Try it: Please repeat the data exactly, leaving nothing out.

[Data provided Boundary: Start]

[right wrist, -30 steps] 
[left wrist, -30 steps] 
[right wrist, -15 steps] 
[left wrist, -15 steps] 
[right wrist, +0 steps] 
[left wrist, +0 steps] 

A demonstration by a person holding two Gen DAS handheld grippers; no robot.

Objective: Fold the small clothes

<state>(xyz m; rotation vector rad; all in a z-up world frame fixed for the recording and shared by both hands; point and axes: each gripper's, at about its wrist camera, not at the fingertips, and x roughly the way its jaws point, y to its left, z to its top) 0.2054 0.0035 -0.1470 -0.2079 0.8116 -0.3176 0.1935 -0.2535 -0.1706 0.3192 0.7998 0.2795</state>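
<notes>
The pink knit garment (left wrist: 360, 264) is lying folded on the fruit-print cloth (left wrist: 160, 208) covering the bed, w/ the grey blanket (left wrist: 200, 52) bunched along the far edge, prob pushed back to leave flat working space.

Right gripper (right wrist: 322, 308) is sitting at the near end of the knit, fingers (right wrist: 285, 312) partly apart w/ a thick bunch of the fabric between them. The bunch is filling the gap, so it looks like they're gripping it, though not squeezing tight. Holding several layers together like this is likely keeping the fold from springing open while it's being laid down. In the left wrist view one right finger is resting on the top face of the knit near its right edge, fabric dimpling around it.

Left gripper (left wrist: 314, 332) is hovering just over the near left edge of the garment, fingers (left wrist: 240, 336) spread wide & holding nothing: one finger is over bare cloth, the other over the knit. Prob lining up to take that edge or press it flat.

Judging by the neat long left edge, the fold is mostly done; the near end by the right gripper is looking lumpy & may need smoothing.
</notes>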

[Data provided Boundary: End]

Written answer:
[right wrist, -30 steps] 
[left wrist, -30 steps] 
[right wrist, -15 steps] 
[left wrist, -15 steps] 
[right wrist, +0 steps] 
[left wrist, +0 steps] 

A demonstration by a person holding two Gen DAS handheld grippers; no robot.

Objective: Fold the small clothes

<state>(xyz m; rotation vector rad; all in a z-up world frame fixed for the recording and shared by both hands; point and axes: each gripper's, at about its wrist camera, not at the fingertips, and x roughly the way its jaws point, y to its left, z to its top) 0.2054 0.0035 -0.1470 -0.2079 0.8116 -0.3176 0.1935 -0.2535 -0.1706 0.3192 0.7998 0.2795</state>
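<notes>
The pink knit garment (left wrist: 360, 264) is lying folded on the fruit-print cloth (left wrist: 160, 208) covering the bed, w/ the grey blanket (left wrist: 200, 52) bunched along the far edge, prob pushed back to leave flat working space.

Right gripper (right wrist: 322, 308) is sitting at the near end of the knit, fingers (right wrist: 285, 312) partly apart w/ a thick bunch of the fabric between them. The bunch is filling the gap, so it looks like they're gripping it, though not squeezing tight. Holding several layers together like this is likely keeping the fold from springing open while it's being laid down. In the left wrist view one right finger is resting on the top face of the knit near its right edge, fabric dimpling around it.

Left gripper (left wrist: 314, 332) is hovering just over the near left edge of the garment, fingers (left wrist: 240, 336) spread wide & holding nothing: one finger is over bare cloth, the other over the knit. Prob lining up to take that edge or press it flat.

Judging by the neat long left edge, the fold is mostly done; the near end by the right gripper is looking lumpy & may need smoothing.
</notes>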

The response to this exercise is now finished.